Дортмундер повесил трубку и взглянул на Мэй.
- Если когда-нибудь ученые найдут жизнь где-нибудь на другой планете, то я уйду туда. Она не может быть такой же ненормальной как эта.
Уолтер Хендриксон вздохнул. Рано или поздно ему придется начать разговор, но что же он скажет? С того момента как он вошел в комнату девушки в молчании прошло минут пять. Он тихо сидел здесь, на стуле с высокой спинкой напротив окна и полуденное субботнее солнце высилось над его головой. Элейн Риттер наблюдала за ним и выжидала в другом конце комнаты.

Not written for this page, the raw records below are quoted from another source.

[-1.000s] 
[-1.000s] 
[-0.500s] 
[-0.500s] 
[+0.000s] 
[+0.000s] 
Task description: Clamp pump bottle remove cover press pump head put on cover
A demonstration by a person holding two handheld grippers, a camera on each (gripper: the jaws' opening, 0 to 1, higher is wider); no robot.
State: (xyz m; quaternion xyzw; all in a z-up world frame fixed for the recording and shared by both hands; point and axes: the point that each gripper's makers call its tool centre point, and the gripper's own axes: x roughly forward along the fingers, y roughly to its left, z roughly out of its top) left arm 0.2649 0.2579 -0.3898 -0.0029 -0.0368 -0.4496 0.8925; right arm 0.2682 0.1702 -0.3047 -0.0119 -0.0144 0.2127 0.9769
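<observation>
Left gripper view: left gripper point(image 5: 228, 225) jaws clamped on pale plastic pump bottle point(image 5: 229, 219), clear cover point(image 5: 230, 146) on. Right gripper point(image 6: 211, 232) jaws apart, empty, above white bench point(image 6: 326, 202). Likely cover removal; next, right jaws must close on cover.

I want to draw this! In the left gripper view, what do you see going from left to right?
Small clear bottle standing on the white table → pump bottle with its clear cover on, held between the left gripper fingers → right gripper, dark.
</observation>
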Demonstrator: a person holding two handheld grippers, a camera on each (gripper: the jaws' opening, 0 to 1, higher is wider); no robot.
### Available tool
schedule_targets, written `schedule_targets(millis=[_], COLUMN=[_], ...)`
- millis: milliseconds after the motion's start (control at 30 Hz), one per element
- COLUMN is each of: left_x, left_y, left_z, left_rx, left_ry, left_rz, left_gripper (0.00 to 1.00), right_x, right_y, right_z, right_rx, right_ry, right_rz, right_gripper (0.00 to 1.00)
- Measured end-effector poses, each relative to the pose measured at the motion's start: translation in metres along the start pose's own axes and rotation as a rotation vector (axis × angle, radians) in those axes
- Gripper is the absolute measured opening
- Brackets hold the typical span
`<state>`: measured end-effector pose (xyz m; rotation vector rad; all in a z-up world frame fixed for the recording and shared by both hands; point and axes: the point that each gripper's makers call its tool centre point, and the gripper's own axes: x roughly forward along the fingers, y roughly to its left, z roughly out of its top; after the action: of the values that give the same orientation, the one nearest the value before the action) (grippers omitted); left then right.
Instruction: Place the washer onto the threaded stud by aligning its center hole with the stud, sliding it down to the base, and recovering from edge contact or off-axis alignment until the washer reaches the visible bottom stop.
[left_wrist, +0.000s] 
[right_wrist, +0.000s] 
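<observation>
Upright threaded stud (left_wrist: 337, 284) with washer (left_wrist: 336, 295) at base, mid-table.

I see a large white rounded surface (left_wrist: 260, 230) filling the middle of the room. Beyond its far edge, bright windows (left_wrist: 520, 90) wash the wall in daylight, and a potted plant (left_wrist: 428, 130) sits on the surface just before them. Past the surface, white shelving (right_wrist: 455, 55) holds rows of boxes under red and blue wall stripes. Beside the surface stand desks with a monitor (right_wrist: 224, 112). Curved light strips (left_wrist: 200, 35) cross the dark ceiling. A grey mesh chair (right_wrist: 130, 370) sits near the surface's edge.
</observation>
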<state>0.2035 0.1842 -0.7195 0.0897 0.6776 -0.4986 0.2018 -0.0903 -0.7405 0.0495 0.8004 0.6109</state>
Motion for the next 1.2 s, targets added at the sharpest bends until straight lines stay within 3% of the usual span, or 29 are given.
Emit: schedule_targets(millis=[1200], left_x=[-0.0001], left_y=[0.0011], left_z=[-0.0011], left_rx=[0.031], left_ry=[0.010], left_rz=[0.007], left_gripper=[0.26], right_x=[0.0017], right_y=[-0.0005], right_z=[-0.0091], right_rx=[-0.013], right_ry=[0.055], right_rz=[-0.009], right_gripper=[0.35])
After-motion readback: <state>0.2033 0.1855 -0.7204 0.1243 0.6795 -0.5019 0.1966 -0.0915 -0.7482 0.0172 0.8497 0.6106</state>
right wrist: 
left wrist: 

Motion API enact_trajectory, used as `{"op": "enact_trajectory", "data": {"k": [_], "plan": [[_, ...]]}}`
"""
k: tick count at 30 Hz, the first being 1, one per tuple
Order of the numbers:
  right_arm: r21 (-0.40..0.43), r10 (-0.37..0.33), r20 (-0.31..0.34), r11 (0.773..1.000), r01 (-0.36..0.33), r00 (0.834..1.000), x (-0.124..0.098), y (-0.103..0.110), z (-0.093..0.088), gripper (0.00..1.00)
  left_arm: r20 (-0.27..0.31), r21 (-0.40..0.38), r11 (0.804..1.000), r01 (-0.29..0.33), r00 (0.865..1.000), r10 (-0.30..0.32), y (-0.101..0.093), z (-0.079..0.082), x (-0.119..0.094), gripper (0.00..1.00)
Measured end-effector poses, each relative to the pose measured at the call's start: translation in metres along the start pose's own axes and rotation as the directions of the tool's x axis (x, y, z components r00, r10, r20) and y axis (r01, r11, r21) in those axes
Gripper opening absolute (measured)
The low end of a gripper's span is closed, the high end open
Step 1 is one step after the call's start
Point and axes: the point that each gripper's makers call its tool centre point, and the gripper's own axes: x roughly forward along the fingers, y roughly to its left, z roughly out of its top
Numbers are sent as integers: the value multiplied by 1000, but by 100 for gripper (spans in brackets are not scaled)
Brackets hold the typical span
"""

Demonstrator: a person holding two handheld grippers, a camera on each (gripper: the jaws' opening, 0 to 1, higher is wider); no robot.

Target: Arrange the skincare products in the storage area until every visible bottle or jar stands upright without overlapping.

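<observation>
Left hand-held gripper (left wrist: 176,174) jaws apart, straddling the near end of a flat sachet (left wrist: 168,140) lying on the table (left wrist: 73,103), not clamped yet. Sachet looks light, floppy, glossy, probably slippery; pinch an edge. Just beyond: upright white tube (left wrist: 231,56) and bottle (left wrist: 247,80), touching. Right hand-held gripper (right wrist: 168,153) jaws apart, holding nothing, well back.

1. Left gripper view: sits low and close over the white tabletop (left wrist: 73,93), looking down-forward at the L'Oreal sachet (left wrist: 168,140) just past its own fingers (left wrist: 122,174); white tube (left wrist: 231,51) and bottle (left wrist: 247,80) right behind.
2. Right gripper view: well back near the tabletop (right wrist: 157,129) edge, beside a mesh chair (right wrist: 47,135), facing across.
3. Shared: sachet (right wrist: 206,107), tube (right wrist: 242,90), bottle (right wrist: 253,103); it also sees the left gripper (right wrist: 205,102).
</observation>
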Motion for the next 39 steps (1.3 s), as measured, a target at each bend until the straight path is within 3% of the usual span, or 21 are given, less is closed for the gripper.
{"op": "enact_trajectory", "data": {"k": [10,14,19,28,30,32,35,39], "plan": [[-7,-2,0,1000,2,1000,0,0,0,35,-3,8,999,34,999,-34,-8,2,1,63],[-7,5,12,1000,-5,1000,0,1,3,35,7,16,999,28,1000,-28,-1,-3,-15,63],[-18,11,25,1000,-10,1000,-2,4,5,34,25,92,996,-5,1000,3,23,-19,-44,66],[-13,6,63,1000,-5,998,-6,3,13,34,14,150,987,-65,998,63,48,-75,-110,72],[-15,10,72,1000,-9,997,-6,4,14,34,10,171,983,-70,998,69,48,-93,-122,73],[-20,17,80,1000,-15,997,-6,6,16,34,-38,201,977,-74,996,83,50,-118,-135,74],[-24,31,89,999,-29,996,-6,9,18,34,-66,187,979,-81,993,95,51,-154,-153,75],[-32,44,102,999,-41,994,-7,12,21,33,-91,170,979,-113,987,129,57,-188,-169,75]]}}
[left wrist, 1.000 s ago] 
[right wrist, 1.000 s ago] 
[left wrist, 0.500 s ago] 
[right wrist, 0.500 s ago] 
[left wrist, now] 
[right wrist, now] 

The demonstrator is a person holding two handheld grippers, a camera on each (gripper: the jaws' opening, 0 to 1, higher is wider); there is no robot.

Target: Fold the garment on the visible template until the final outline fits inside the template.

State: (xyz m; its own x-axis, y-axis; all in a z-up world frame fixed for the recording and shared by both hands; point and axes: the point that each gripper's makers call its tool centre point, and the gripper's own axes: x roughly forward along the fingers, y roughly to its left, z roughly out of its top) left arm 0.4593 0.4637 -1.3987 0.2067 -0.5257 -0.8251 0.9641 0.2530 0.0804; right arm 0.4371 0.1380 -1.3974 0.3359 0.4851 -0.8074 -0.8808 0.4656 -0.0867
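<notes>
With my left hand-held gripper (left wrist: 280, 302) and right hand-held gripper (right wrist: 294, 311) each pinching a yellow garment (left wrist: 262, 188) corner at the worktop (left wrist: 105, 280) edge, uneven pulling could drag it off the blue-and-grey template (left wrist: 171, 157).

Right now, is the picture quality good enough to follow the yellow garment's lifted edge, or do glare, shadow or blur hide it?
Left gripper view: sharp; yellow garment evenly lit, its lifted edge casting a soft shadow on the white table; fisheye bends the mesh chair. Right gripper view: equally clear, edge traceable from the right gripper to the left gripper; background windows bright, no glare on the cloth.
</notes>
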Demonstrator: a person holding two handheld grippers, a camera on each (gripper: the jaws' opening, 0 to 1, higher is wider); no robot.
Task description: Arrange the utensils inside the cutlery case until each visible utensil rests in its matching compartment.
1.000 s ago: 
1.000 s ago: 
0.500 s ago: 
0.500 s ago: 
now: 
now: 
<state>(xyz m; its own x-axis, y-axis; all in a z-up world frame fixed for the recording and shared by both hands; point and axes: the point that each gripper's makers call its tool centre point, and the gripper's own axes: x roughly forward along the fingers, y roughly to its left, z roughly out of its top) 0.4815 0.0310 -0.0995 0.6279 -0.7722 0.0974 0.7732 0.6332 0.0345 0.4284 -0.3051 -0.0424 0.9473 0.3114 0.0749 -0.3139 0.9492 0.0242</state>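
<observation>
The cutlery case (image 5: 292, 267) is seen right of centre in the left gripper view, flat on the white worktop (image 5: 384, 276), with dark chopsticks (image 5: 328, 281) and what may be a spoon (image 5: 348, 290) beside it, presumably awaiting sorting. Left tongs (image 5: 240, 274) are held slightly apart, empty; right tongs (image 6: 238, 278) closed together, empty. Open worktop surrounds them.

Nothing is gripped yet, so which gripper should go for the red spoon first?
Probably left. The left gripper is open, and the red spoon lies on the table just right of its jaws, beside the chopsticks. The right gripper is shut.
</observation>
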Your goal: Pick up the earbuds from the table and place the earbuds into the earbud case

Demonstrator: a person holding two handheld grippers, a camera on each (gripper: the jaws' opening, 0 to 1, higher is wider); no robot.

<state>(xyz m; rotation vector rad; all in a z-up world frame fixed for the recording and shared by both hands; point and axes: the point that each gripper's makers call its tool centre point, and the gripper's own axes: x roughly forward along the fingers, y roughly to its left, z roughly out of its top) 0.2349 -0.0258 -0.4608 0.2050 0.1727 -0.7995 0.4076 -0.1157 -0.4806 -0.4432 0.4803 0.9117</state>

Она всегда приветствовала его неподвижным проницательным взглядом, но теперь, минута за минутой молчания, ее выражение лица неохотно и медленно менялось. Сначала оно выражало удивление, затем любопытство и, наконец, скептицизм. Должно быть, она догадалась, что это была лишь новая техника депрограммирования. Уолтер Хендриксон открыл рот, затем закрыл его и снова открыл. Он вздохнул.
Элейн Риттер слегка расставила ноги, согнула руки в локтях и уперла кулаки в талию, наклонила голову вперед и подняла бровь: ну? Что все это значит? В самом деле, это нечто, как ей удавалось выразить так много чувств, не используя слова. С другой стороны, Хендриксон оказался полностью неспособным к общению без слов. Он мог передать только чувство смутной тревоги.
Но какие слова? Что он должен сказать?
Я лучший, напомнил он сам себе. Однако даже самые лучшие могут быть сбыты с толку, особенно в эмоциональном плане. В течение последних нескольких месяцев, когда Элейн Риттер упорно, неослабно, неумолимо сопротивлялась ему, сам Хендриксон испытал всю гамму чувств: самоуверенность, удивление и спокойствие. Теперь он смирился, и его забавляла неизбежность грядущего поражения. Оказалось, что он сам неосознанно нарушил главное правило депрограммирования, он вступил в эмоциональную связь с субъектом. Дело в том, черт возьми, что ему нравилась Элейн Риттер. Он полюбил ее храбрость, полюбил ее неприступность и ее острую логику по четвергам. Он будет скучать по ней.
Элейн поставила ноги вместе, подняла руки ладонями вверх и смотрела многострадальным взглядом в потолок: Боже, что происходит с этим глупцом?
Хендриксон вздохнул. Он знал, что мешает ему говорить и единственные слова, которые у него были в этот момент, он не хотел произносить вслух. Но время пришло, так ли? Ему ничего не оставалось другого, как сказать Элейн Риттер правду.
- Ах, хорошо,- произнес он и набрал воздух в грудь.
Она выглядела готовой выслушать его.
- Ах, ну, ах, хорошо, ах, хорошо.
Медленно она покачала головой.
- Правда в том, Элейн,- начал он, затем качнул и своей головой.- Прошу прощения. Правда в том, сестра Мэри Грейс…
Ее глаза округлились от удивления.
- … что сегодня последняя наша встреча.
Ее глаза сузились: «Что это значит?».
- Так решил твой отец,- произнес Хендриксон, вздохнул и продолжил,- чтобы сменить линию поведения.
Полная решимости она наклонилась вперед.
- Короче говоря, я ухожу,- сказал ей Хендриксон.- Мы оба знали, что так и произойдет, не так ли?
Она изобразила руками жест приближения.
- Да, ты права,- согласился он.- Очень хорошо. Новый человек придет на следующей неделе. Мне жаль, но я не могу произнести правильно его имя. Мне кажется, он венгр или болгарин или что-то в этом роде,- Хендриксон махнул рукой «в сторону» Восточной Европы.- У себя на родине,- продолжил он,- этот мужчина был, по-видимому, экспертом в промывании мозга.
Она сделал шаг назад, широко раскрыв глаза и прижав одну руку к горлу.